**Data below**.
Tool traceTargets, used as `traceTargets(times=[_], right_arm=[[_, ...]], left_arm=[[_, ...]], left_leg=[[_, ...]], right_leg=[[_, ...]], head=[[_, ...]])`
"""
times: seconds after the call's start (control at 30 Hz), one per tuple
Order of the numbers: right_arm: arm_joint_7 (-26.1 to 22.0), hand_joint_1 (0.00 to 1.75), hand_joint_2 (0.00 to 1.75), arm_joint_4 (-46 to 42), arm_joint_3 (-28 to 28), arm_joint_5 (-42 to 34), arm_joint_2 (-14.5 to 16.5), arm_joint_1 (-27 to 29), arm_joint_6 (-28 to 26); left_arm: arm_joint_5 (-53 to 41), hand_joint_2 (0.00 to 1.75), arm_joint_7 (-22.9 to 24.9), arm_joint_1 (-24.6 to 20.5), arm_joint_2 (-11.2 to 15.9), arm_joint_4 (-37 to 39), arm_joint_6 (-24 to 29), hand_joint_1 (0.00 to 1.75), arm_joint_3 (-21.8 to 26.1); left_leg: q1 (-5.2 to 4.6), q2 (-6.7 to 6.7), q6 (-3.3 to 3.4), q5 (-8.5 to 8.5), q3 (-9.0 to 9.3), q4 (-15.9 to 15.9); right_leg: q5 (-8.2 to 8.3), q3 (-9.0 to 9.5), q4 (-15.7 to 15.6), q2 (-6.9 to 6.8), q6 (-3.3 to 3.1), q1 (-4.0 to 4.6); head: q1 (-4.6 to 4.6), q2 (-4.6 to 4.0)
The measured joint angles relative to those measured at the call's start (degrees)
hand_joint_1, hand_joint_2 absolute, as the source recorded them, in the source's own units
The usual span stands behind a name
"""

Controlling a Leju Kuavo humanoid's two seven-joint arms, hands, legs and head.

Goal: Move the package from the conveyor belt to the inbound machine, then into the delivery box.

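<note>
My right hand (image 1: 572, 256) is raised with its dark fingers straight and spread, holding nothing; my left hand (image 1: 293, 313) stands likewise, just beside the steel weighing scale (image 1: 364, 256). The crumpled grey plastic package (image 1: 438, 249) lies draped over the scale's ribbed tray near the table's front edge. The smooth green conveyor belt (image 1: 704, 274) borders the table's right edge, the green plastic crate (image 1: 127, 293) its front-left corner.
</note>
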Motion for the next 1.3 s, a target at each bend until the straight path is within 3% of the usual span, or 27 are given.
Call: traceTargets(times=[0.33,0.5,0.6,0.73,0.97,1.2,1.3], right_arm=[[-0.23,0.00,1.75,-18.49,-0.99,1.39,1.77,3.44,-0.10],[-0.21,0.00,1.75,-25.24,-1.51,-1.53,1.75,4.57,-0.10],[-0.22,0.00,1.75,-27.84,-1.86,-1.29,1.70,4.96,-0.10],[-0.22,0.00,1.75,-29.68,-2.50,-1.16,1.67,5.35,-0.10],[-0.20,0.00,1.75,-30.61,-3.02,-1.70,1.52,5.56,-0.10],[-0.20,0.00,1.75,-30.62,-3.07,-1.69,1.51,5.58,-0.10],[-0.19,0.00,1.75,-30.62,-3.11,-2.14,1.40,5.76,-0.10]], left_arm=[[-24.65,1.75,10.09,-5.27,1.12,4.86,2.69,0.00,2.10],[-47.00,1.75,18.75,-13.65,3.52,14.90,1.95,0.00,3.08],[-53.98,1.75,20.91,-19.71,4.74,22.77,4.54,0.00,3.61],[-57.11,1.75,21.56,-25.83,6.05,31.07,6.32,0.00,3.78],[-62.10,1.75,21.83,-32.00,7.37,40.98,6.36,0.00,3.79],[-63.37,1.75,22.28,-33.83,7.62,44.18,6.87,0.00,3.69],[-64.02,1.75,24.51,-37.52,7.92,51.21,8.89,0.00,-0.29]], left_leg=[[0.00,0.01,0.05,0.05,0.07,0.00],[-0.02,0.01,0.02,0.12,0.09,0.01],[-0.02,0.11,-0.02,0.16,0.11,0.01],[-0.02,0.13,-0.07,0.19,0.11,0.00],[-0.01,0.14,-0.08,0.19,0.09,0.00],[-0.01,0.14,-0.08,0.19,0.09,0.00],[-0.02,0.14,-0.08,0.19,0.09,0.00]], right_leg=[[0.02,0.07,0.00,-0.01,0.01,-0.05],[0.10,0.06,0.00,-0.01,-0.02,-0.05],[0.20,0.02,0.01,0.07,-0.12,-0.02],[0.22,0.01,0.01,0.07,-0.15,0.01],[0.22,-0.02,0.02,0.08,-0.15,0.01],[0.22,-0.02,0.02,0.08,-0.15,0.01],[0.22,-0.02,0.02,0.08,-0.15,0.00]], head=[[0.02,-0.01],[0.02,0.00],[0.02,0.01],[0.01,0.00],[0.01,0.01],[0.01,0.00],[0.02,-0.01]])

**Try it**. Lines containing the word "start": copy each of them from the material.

**Your solution**.
times: seconds after the call's start (control at 30 Hz), one per tuple
The measured joint angles relative to those measured at the call's start (degrees)

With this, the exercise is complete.